Bhool (بھول) is a 2014 Pakistani soap series that aired on Hum TV. It is directed by Asad Mumtaz Malik and written by veteran writer and poet Syed Wasi Shah. The series was produced by Momina Duraid at Gemstone Productions. It stars Sanam Chaudhry, Sarah Khan, Behroze Sabzwari, Fazila Qazi, Shehroz Sabzwari, Saleem Sheikh and Farah Shah in pivot roles.
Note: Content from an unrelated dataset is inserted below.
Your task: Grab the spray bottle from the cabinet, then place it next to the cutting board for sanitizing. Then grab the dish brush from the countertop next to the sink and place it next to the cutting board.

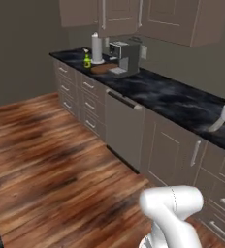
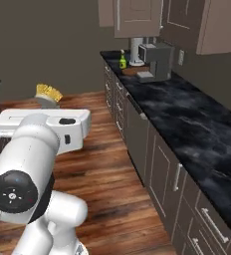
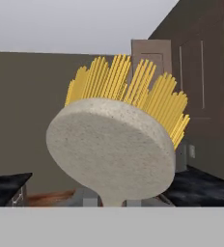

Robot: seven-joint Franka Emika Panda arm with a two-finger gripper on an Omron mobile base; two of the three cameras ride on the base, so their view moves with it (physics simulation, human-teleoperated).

At the 3rd Hum Awards, the series was nominated for Best Soap Actor for Shehroz Sabzwari, Best Soap Actress for Sanam Chaudhry and Best Soap Series for Momina Duraid which she ultimately won for another production of hers Susraal Mera.

==Plot==
The story is set against a backdrop of political intrigue revolving around a family that suffers from love, hate, selfishness and deceit. Sardar Jahanzaib is a political leader who kills his second wife for political gains. The murder results in a psychologically devastated daughter Hira. There is also a parallel track in which Ayaz and Nadia, hailing from two opposing political camps, run away from their families to get married. Ayaz's father forgives him and introduces the couple to his close friend Sardar Jahanzaib where they meet Hira. Their fate depends upon the relation they carry throughout their lives.

==Cast==
- Haya Sehgal as hira's stepmother- main antagonist
- Fazila Qazi as Nadia's mother
- Mazhar Ali as the old creepy man who kidnap Shazan and Nadia's daughter
- Zainab Qayyum "ZQ" as Annie, Hira's mom
- Sarah Khan as Nadia- female protagonist
- Anas Aleem Hira's bad maid
- Sanam Chaudhry as Hira - female antagonist
- Behroze Sabzwari as Nadia's father
- Shehroz Sabzwari as Shazan - male protagonist
- Saleem Sheikh as Hira's father
- Anas Ali Imran as Rashid

==Accolades ==

At 3rd Hum Awards soap was nominated for following nominations:

- Best Soap Actor - Shehroz Sabzwari (nom)
- Best Soap Actress - Sanam Chaudhry (nom)
- Best Soap Series - Momina Duraid (nom)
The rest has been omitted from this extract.